■ **Your task**
Wherever the word "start" shows up in the data, report the line it sits in.

■ **Information supplied**
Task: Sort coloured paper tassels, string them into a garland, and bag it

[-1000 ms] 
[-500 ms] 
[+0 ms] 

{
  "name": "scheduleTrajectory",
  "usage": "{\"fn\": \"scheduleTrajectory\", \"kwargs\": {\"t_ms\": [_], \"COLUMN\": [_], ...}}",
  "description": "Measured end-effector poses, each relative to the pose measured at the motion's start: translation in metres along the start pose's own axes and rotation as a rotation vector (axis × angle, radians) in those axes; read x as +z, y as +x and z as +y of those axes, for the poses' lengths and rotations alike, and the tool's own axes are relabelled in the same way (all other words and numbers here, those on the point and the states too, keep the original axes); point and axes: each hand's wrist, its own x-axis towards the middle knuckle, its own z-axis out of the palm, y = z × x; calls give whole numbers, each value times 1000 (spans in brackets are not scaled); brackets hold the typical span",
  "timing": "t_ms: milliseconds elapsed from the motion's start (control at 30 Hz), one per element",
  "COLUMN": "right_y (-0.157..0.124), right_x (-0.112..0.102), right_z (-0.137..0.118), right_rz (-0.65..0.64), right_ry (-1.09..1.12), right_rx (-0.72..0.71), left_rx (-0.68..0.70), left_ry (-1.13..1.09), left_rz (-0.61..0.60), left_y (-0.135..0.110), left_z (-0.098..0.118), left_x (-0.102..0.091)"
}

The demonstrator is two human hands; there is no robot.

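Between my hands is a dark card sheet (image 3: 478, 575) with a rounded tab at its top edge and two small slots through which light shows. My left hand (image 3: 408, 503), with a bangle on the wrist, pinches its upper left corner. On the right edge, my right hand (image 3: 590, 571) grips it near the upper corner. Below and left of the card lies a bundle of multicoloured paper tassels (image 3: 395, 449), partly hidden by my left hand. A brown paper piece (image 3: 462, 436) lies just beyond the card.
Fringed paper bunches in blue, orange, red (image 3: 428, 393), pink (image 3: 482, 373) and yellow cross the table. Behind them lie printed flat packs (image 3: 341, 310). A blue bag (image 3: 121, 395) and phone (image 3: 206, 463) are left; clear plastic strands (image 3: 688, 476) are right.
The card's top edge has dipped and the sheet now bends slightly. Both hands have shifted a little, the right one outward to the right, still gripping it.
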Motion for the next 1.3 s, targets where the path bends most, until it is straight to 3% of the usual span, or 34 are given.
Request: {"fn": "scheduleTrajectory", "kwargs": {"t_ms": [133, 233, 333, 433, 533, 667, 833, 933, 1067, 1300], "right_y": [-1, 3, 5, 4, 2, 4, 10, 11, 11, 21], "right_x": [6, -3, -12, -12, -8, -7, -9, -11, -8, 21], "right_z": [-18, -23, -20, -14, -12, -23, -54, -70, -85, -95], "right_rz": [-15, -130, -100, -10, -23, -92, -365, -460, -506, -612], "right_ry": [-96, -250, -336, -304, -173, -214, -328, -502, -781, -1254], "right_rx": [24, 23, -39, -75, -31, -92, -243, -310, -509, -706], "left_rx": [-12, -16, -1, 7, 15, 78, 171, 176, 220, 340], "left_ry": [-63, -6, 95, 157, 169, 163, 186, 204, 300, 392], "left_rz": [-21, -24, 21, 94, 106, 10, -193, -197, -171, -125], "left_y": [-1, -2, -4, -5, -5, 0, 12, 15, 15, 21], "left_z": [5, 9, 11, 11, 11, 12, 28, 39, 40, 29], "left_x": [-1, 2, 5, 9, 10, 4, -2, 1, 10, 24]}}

■ **Response to this exercise**
  "description": "Measured end-effector poses, each relative to the pose measured at the motion's start: translation in metres along the start pose's own axes and rotation as a rotation vector (axis × angle, radians) in those axes; read x as +z, y as +x and z as +y of those axes, for the poses' lengths and rotations alike, and the tool's own axes are relabelled in the same way (all other words and numbers here, those on the point and the states too, keep the original axes); point and axes: each hand's wrist, its own x-axis towards the middle knuckle, its own z-axis out of the palm, y = z × x; calls give whole numbers, each value times 1000 (spans in brackets are not scaled); brackets hold the typical span",
  "timing": "t_ms: milliseconds elapsed from the motion's start (control at 30 Hz), one per element",

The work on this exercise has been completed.